I'd be more Ragin the bus left before I could get on . Hope you didn't have to wait too long for another one !

It was Nice you apologised. I imagine a lot of people wouldn't

ExtraHotLatteToGo Mon 04-Apr-16 20:16:22

He is THREE. 3. 3 short years old.

It is not rude for a child of that age to ask why the lady is fat, why the man is tall, why the grass is green or the sky is blue.

Fat is not a judgement until you learn it is.

What makes you fat is a good question from a 3 year old.

I'm fat. Of course it hurts to be noticed in that way, but I'm an adult and can deal with it. Most often I will tell the child why I am fat. They ask questions, I answer. The parents look grateful. Hopefully a child with a better understand and often a parent too. If it's not appropriate to reply or discuss it, I'll make it clear to the parent I'm not at all offended.

From a small child it's just an observation & a question about the world around them, not a judgement.

GeorgeTheThird Mon 04-Apr-16 20:16:25

"Better to be honest with DS and not shush him, am I wrong?"
Generally, no.
In front of other people like this, yes.

Stylingwax Mon 04-Apr-16 20:19:21

I personally think you should have told him to be quiet. As sweetly and lovely and with as many distractions as you liked.
As he's likely to remember that for less time than that lady as you discussed her size.

BoboChic Mon 04-Apr-16 20:23:19

You should have told your DS to be quiet. It is exceptionally rude to discuss other people in front of them.

JoyofSpring Mon 04-Apr-16 20:28:33

This exact thing happened to me with DD last week. She is also 3.

It was excruciating but I went for immediate distraction, said "we don't talk about what people look like" and started pointing out what amazing things we could see. Later I talked to her about it a bit more.

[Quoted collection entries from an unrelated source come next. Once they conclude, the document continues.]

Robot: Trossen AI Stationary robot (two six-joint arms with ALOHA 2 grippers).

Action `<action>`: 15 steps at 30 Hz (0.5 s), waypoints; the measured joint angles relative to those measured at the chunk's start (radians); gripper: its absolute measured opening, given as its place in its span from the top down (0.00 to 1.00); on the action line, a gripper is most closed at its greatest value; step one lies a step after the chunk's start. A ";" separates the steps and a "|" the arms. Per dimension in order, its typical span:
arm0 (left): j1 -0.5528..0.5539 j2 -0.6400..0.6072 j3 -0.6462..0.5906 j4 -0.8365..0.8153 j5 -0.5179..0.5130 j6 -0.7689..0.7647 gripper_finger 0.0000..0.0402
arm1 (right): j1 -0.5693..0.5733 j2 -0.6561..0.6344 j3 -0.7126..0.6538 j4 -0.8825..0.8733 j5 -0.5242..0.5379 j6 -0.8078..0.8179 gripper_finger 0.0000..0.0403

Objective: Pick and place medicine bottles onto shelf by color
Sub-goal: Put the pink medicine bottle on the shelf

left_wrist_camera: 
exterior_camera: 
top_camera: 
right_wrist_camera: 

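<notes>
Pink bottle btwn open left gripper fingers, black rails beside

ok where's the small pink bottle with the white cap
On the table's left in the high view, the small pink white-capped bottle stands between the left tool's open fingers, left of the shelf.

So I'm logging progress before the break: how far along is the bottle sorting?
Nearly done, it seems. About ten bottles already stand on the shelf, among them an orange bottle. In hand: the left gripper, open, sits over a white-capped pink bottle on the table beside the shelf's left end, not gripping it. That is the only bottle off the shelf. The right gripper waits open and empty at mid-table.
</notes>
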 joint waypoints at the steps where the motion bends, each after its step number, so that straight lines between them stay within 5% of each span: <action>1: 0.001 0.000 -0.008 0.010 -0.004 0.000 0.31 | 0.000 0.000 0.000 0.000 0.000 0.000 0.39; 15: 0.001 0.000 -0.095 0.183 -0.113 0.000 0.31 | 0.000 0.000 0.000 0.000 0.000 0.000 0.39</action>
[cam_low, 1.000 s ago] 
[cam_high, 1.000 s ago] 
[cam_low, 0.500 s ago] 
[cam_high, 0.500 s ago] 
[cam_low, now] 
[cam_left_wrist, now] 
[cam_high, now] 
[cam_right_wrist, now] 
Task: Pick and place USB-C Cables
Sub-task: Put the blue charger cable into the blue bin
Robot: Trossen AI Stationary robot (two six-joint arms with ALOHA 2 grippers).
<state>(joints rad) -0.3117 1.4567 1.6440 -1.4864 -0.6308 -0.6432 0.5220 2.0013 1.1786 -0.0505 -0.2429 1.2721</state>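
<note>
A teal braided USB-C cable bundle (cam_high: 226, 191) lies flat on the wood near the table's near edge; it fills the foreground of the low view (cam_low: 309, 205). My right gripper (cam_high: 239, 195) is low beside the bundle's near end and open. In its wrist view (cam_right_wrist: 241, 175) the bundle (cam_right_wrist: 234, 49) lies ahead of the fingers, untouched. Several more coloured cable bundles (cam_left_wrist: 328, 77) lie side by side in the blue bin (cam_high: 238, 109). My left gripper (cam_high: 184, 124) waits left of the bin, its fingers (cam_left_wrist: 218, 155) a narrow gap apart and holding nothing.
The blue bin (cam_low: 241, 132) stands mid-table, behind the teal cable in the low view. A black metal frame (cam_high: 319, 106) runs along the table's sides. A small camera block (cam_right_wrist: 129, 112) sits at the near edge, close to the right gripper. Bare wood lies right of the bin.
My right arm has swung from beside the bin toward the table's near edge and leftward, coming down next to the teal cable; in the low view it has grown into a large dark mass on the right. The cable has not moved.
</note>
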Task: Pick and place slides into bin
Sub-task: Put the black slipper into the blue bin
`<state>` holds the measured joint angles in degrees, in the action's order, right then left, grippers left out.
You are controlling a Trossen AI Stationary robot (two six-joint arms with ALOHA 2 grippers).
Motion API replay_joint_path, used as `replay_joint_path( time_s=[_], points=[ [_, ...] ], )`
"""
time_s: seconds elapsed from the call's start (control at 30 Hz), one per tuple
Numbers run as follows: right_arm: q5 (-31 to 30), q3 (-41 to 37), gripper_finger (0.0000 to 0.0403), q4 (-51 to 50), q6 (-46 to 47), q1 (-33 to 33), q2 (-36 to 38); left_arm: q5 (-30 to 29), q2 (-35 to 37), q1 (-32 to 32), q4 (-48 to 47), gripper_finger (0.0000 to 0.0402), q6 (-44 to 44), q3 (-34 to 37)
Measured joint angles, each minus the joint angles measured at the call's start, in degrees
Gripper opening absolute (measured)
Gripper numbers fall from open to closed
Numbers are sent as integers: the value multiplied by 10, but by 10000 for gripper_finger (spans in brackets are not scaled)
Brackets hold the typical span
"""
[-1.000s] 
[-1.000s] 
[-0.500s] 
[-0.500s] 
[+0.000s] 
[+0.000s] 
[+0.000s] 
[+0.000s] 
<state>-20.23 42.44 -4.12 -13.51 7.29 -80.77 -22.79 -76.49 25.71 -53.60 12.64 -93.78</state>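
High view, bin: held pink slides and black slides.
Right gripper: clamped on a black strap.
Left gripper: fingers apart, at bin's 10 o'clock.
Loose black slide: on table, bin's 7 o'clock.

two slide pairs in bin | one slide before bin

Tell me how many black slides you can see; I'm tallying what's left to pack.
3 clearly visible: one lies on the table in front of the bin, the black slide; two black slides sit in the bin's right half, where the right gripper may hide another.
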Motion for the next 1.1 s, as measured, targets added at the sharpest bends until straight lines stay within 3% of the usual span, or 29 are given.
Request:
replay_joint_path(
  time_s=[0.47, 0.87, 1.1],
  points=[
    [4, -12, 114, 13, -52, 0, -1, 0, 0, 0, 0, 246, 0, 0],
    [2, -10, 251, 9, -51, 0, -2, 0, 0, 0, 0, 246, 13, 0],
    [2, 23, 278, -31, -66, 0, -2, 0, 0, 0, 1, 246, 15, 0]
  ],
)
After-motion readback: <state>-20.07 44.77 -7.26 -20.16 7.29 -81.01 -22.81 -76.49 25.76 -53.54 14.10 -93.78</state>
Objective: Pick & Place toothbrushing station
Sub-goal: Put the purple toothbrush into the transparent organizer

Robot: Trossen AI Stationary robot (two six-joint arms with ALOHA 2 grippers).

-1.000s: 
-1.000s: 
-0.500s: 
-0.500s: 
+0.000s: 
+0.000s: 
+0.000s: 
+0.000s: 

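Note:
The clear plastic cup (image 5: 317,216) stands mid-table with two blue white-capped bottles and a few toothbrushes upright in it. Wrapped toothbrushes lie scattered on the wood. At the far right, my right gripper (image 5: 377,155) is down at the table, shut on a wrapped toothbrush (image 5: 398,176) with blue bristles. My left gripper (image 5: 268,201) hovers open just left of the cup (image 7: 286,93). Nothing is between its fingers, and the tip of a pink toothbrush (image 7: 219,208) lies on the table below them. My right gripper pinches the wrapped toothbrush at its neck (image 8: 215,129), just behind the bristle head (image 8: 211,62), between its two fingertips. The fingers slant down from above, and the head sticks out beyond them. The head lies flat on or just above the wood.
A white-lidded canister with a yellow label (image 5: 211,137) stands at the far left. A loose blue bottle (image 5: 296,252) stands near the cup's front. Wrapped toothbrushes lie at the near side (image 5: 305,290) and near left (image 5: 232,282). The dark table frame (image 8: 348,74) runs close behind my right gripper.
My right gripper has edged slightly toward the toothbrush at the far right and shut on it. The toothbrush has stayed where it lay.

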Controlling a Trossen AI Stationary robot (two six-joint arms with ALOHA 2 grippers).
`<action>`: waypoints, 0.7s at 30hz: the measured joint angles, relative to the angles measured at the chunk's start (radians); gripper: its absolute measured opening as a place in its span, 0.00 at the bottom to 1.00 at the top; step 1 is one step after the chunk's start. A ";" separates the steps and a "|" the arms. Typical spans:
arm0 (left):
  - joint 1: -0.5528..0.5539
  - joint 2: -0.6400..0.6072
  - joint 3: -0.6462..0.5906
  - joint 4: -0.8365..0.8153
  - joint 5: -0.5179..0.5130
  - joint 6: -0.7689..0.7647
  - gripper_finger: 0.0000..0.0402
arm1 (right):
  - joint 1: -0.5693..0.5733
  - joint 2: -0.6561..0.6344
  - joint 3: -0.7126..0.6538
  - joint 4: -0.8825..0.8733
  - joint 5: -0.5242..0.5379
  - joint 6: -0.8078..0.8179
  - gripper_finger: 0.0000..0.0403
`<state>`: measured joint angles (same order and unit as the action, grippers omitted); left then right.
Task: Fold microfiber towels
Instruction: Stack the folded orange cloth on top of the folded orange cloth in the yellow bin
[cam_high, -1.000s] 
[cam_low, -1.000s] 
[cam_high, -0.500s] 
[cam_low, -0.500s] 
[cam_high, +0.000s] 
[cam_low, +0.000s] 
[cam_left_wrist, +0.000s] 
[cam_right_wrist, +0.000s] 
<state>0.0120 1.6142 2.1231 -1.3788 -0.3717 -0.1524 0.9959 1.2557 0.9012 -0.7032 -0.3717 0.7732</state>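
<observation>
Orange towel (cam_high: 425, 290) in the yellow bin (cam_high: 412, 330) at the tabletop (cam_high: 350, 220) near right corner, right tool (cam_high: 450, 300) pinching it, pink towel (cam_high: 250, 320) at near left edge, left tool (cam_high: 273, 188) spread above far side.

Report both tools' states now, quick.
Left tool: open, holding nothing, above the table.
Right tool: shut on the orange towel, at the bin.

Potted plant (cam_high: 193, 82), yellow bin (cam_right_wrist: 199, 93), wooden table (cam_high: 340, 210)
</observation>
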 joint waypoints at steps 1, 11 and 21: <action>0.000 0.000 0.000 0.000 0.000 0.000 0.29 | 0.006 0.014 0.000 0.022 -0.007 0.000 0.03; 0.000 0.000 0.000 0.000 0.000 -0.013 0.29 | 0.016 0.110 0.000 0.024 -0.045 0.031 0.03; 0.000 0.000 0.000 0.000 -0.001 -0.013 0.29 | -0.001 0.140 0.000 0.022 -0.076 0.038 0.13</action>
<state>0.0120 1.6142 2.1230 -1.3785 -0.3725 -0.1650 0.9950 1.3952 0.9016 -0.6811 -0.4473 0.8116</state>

OP I don't think you did anything wrong. The woman was obviously embarrassed and so lashed out at you - in fact you apologising to her probably made it more difficult for her because she couldn't just ignore it (not that it's wrong to apologise either).

Your DS didn't do anything rude or wrong at all. As PP said, fat isn't a judgement until you make it one. Its so hard for children to understand why they can ask some questions but not others and why sometimes we can be observant and talk about what we can see (like noticing a policeman wearing a hat or a lady with long hair) but other times it's "rude" and "not allowed".

SealSong Mon 04-Apr-16 20:39:13

I'm fat and I totally agree with ExtraHotLatteToGo, above.

I would not have been upset had a three year old asked that question about me within my earshot, the child was not being rude. At that age children are just trying to learn about the world around them.

It's a different matter if it's an older child saying something like 'err look at that fat woman' with a pointed finger and snigger. That would be rude and I would not be happy with that.
It's what the intent is that matters.

OP I think you handled it perfectly and you would have got a smile from me.

MyKingdomForBrie Mon 04-Apr-16 20:43:12

I think you should have just said 'it isn't nice to comment on other people's size' then gone for a distraction. It wasn't wrong of him though as he is three, I guess the lady was just hurt or upset or embarrassed hence she snapped.

Muskey Mon 04-Apr-16 20:44:27

I think you should be teaching your dc not to make personal comments about people

LittleNelle Mon 04-Apr-16 20:52:56

From 3 I would start teaching children not to make comments or ask questions about other people's appearance. I used to tell DS1 that he could whisper it to me if he really needed to say something and we'd talk about it later.